The Amendment establishes three circumstances in which consent for cross-border transfers is not required. These circumstances include the following:
a. the receiving party is in a country which has been recognized by the PPC to have standards for the protection of personal information equivalent to those required by PIPA;6
b. the transferring party and receiving party have ensured that the receiving party will handle the personal information appropriately and reasonably based on the intent of the provisions under Chapter IV, Section 1 of new PIPA (i.e., executing a data transfer agreement similar to the Standard Contractual Clauses approved by the European Commission for transfers of personal data outside the EU);7 or
c. the receiving party has a certification recognized by the PPC based on an international framework for handling personal information, such as a certification from the Asia-Pacific Economic Cooperation (APEC) forum’s Cross-Border Privacy Rules (CPBR) system.8
For U.S. multinational employers, these exceptions likely will not eliminate the need to obtain employees’ consent. The transfer of employees’ personal data from a Japanese subsidiary to the U.S. parent corporation or a U.S. affiliate would be a disclosure of personal information to a non-agent, third party, putting aside the fact that the personal information is being transferred outside of Japan. Consequently, as explained above, the employee would have to consent to the disclosure.9
4. Enforcement by the PPC
The Amendment establishes a new, independent, regulatory authority, the PPC, to oversee implementation of, and enforce compliance with, PIPA. Previously, the ministry responsible for each economic sector or industry had authority to enforce PIPA. This arrangement made it difficult to ensure uniform enforcement. The PPC now exercises its power independently from other administrative bodies and provides guidance and advice, conducts on-site inspections, offers recommendations, and addresses violations of PIPA.

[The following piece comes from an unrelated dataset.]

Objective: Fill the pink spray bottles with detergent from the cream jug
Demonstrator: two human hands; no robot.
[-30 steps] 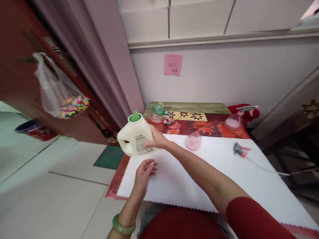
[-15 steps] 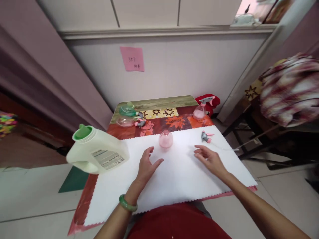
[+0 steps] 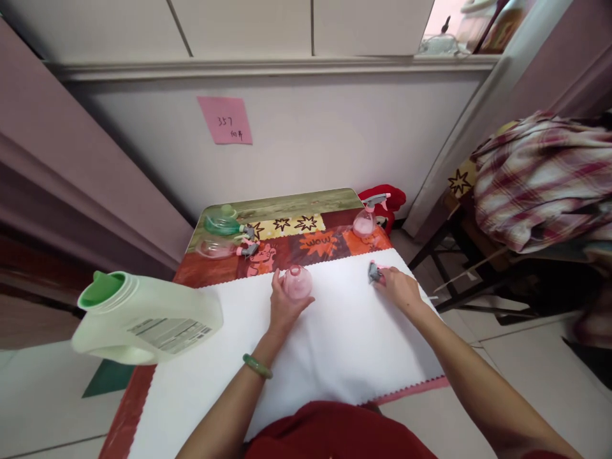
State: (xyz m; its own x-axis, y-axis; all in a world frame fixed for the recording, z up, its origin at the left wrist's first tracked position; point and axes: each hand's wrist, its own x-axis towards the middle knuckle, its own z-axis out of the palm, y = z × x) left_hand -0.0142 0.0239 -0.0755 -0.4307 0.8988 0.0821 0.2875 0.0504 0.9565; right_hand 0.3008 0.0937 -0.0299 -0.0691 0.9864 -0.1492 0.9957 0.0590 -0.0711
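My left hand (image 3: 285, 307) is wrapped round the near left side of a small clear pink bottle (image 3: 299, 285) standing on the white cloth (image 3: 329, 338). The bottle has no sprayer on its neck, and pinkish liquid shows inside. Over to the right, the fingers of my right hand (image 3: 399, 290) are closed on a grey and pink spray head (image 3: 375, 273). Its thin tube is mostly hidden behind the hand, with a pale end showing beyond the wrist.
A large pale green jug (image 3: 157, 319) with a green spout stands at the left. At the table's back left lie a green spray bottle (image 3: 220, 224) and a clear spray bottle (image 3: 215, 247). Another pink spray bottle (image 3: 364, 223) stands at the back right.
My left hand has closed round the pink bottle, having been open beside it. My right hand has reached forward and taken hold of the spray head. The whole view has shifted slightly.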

Employers contacted by the PPC for an on-site inspection, or that are subject to compliance recommendations or an order to take steps to mediate alleged violations of PIPA, generally should endeavor to cooperate with the Commission to reduce the risk of criminal prosecution and administrative penalties. PIPA authorizes, in certain circumstances, criminal fines of up to 500,000 yen or one year imprisonment and civil penalties of up to 100,000 yen.10
In light of the Amendment, U.S. multinational employers with employees in Japan should consider taking the following steps:
- Update existing data privacy policies and procedures as may be necessary to comply with the Amendment or implement policies and procedures if none have been implemented to date;
- Audit the company’s practices for collecting, processing, and transferring employees’ and applicants’ personal information, including sensitive personal information, to ensure compliance with PIPA;
- Obtain consent of current employees and of new hires to (a) the collection of sensitive personal information, if any; (b) the disclosure of personal information to a non-agent third party; and (c) the cross-border transfer of personal information.